Assignment:
Please write out, exactly, every line of the listing from its first line through the one that includes "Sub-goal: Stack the".

*** Opening Information supplied ***

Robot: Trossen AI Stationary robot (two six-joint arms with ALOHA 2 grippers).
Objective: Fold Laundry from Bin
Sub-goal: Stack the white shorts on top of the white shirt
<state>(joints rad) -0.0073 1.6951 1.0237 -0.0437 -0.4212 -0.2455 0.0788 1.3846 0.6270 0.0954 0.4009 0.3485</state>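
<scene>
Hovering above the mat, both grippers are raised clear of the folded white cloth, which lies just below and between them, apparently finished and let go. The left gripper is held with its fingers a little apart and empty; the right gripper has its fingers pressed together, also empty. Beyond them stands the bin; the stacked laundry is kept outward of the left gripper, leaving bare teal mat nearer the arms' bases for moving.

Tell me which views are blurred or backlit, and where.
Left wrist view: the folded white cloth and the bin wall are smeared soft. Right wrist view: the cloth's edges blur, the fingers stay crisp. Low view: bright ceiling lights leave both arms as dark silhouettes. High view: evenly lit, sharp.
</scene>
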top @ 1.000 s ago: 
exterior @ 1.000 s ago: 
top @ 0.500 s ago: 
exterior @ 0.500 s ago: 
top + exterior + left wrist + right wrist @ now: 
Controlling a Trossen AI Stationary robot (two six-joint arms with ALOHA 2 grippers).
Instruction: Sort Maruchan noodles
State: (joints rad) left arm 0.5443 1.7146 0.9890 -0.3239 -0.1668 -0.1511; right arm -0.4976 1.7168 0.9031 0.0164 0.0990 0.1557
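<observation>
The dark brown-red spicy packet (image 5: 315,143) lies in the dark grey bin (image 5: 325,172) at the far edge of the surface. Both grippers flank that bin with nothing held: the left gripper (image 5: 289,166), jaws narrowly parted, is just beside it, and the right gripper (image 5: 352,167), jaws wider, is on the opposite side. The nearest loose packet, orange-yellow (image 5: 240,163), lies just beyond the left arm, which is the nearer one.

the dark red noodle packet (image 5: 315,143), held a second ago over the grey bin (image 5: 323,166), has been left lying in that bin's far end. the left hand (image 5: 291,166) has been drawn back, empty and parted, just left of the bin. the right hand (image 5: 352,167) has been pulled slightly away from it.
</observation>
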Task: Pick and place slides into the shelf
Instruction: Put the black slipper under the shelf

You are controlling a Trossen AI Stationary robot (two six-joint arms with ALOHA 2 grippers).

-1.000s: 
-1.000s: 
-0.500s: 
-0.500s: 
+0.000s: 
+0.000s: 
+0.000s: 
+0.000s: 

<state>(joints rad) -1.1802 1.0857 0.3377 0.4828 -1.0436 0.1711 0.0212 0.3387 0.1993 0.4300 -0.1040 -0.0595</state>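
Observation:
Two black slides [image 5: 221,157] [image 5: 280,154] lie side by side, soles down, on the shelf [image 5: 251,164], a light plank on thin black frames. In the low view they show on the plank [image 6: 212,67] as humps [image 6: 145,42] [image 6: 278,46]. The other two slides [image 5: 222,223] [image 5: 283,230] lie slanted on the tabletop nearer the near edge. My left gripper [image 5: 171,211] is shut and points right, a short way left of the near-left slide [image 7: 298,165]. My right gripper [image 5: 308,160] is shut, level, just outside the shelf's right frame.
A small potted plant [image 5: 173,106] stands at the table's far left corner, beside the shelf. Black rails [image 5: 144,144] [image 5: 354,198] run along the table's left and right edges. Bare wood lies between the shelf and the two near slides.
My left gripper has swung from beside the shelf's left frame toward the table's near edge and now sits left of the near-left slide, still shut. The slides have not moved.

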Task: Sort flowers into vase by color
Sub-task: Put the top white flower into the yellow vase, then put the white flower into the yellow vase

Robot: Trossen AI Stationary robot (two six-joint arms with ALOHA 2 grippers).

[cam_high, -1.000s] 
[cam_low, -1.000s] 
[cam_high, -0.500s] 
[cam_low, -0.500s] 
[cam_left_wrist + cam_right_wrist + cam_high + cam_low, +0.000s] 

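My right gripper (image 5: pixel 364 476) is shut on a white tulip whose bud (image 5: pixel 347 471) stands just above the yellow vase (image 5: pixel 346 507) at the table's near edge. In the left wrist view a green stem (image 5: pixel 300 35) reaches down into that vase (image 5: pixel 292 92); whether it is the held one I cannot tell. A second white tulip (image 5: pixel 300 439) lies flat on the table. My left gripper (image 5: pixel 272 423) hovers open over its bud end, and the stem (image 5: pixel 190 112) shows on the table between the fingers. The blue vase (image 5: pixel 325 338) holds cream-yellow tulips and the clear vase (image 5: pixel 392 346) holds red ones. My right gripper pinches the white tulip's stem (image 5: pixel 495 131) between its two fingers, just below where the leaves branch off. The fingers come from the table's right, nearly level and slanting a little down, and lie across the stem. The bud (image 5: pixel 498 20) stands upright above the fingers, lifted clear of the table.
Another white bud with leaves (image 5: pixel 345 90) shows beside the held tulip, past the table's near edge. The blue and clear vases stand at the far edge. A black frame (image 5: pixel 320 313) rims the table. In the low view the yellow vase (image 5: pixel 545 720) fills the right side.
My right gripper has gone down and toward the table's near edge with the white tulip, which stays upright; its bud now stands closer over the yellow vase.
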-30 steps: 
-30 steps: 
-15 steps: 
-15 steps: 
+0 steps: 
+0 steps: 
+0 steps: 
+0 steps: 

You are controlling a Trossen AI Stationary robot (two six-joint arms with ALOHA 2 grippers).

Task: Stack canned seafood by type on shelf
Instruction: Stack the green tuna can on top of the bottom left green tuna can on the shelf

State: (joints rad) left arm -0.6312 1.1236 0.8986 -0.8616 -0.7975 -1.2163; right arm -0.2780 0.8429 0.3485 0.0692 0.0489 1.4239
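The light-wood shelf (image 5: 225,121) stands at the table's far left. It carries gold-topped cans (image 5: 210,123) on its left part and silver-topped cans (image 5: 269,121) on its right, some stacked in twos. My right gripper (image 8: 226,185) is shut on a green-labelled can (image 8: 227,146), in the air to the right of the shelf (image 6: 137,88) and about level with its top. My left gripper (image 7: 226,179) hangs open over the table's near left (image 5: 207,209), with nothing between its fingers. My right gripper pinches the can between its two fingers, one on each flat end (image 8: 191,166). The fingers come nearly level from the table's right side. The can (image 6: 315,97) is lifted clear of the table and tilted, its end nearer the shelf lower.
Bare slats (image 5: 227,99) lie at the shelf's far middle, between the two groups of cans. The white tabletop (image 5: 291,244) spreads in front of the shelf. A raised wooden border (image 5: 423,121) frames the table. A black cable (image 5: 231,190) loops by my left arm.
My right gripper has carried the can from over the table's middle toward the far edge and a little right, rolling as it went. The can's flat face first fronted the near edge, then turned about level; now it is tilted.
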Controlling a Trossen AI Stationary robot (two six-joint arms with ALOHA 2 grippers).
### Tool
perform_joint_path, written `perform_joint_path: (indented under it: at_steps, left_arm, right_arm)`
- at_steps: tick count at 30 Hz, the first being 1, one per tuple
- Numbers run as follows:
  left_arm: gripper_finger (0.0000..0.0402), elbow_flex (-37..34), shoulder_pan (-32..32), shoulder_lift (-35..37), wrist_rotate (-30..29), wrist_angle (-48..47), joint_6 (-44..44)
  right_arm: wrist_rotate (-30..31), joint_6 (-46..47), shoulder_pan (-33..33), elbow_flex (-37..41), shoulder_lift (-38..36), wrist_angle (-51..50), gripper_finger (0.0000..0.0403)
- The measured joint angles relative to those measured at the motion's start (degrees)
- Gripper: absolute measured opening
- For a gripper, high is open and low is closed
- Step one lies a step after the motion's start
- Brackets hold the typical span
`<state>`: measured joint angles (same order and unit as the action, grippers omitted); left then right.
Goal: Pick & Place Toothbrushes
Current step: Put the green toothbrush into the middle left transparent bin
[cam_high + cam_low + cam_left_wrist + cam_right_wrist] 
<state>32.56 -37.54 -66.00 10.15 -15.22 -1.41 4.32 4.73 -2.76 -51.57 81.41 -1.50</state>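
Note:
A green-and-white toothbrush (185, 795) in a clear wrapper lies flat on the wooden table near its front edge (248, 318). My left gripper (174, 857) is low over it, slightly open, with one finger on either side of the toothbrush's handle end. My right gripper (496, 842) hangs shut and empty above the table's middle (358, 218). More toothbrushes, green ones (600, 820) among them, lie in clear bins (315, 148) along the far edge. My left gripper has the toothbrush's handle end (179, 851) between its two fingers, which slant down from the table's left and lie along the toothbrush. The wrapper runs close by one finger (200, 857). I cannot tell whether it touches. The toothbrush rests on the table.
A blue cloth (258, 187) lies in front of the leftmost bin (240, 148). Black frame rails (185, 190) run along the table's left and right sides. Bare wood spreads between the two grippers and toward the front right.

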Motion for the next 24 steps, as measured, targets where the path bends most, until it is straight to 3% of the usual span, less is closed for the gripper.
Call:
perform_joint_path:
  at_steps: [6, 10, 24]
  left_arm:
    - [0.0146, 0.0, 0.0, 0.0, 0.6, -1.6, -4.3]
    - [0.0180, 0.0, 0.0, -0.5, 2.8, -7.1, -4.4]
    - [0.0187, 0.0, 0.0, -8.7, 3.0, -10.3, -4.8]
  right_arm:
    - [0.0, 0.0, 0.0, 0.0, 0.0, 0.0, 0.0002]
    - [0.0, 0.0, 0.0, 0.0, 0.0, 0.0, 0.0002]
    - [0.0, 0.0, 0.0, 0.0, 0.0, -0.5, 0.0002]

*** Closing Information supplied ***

Solution for this exercise:
Robot: Trossen AI Stationary robot (two six-joint arms with ALOHA 2 grippers).
Objective: Fold Laundry from Bin
Sub-goal: Stack the white shorts on top of the white shirt

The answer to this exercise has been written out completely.